• [Assignment]: Exactly as they appear below, repeat the lines from the one with "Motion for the" through the one with "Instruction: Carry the", and no others.

Data items:

+===+

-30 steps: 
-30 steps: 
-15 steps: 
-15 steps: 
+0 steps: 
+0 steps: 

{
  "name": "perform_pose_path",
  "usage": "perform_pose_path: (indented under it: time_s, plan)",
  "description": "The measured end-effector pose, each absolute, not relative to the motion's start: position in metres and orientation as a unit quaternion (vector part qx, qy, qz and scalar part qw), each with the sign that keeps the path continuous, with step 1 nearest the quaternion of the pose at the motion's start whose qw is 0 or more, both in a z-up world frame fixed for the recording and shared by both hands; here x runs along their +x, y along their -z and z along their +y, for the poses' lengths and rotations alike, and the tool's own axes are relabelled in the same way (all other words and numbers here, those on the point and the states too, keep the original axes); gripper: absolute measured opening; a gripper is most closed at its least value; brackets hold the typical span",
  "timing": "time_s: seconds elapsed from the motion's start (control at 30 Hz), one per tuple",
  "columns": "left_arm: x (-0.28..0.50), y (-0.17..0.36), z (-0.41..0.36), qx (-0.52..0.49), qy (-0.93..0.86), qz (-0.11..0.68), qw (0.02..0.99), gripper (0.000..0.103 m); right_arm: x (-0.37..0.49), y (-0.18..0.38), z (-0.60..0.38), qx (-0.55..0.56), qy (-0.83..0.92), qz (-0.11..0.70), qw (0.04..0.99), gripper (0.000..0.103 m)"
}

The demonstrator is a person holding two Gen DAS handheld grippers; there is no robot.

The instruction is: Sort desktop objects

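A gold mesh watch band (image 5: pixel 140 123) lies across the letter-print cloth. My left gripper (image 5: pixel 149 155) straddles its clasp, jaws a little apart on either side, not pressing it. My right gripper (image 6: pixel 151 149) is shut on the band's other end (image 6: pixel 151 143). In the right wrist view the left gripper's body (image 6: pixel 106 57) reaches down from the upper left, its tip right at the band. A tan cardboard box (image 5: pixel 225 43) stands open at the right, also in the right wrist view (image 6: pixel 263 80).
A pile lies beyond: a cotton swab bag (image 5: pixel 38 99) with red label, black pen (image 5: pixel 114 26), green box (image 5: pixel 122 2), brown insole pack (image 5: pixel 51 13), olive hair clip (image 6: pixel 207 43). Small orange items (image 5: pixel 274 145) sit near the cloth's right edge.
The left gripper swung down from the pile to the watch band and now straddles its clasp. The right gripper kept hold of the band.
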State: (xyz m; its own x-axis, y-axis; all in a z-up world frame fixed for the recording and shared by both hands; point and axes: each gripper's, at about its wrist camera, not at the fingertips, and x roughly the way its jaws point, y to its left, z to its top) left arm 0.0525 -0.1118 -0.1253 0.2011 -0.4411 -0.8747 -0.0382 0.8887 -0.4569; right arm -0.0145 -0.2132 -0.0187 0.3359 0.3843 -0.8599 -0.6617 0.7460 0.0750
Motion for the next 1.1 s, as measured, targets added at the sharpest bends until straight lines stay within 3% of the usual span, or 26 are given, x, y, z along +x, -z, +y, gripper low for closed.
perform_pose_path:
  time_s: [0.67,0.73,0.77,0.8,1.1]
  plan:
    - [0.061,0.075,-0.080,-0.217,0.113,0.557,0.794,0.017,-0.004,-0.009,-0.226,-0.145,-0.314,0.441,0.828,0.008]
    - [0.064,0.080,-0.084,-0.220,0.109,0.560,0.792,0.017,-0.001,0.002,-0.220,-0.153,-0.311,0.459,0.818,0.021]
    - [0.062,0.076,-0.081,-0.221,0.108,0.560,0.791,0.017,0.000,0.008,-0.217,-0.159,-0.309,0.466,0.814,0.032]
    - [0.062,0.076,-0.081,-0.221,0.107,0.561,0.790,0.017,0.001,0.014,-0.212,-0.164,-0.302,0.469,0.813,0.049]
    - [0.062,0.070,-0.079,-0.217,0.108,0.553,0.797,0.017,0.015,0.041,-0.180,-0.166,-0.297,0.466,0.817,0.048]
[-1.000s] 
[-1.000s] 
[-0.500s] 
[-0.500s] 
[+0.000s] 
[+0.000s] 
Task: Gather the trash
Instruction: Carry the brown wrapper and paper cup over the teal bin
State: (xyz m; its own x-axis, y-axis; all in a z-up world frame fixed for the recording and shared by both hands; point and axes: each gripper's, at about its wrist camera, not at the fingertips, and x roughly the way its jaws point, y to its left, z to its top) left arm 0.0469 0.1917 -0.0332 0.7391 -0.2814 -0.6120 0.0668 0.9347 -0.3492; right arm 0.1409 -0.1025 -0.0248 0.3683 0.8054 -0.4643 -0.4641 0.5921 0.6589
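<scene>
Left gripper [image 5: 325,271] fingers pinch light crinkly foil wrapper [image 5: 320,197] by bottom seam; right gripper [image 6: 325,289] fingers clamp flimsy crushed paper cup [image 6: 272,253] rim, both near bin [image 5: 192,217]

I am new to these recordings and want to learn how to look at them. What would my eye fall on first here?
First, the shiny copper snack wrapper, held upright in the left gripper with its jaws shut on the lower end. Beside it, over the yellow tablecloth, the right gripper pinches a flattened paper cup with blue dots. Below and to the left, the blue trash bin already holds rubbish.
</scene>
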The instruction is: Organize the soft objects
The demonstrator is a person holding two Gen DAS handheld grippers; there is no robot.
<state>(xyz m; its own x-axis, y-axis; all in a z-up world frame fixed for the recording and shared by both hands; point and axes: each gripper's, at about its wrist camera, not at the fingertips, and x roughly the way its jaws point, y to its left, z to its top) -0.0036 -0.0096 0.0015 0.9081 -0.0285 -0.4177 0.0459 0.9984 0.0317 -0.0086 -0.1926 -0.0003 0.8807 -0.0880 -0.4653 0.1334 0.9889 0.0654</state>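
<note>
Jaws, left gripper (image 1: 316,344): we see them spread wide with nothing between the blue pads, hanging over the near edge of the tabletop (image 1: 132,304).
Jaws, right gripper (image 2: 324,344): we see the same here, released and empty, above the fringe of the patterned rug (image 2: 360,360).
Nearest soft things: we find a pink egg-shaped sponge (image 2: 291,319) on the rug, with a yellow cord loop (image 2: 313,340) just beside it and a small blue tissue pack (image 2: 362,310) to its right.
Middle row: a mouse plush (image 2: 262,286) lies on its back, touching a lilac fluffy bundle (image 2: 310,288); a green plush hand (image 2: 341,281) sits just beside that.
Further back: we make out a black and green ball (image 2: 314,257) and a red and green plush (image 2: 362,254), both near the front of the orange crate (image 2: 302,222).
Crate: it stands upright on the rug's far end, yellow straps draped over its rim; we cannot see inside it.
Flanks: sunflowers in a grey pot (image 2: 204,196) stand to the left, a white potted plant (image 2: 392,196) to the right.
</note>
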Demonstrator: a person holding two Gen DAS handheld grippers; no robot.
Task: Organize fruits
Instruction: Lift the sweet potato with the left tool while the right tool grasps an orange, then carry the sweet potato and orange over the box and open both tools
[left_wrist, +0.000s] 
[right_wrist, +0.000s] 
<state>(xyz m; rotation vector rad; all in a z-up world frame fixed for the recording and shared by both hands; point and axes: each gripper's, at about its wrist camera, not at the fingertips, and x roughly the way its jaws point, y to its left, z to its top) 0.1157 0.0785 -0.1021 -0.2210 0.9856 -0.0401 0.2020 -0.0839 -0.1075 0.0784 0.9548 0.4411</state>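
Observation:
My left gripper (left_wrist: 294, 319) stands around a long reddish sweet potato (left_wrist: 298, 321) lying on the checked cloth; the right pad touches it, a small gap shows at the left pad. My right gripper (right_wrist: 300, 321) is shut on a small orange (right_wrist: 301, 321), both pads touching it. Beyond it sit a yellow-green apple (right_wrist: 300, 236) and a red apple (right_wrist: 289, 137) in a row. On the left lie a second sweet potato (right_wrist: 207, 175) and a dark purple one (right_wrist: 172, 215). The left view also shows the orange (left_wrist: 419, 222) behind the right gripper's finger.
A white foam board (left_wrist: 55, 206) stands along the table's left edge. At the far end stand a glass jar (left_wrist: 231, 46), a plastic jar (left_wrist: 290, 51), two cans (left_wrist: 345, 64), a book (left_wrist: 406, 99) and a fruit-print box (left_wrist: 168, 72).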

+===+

• [Exercise output]:
Motion for the next 1.1 s, as measured, targets added at the sharpest bends until straight lines stay within 3% of the usual span, or 26 are given, x, y, z along +x, -z, +y, gripper low for closed.
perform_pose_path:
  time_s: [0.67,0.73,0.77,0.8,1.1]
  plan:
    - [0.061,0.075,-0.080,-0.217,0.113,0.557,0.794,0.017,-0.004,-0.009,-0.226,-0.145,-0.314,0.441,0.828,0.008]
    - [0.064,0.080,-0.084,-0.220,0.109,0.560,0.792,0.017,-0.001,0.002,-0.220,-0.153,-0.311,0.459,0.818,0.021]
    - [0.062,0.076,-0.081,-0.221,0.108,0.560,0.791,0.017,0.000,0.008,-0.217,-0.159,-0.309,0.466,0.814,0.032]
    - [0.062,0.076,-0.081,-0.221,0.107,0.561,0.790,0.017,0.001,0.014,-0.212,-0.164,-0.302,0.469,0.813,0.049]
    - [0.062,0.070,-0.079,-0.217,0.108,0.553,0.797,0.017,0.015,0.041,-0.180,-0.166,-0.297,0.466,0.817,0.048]
[-1.000s] 
[-1.000s] 
[-0.500s] 
[-0.500s] 
[+0.000s] 
[+0.000s] 
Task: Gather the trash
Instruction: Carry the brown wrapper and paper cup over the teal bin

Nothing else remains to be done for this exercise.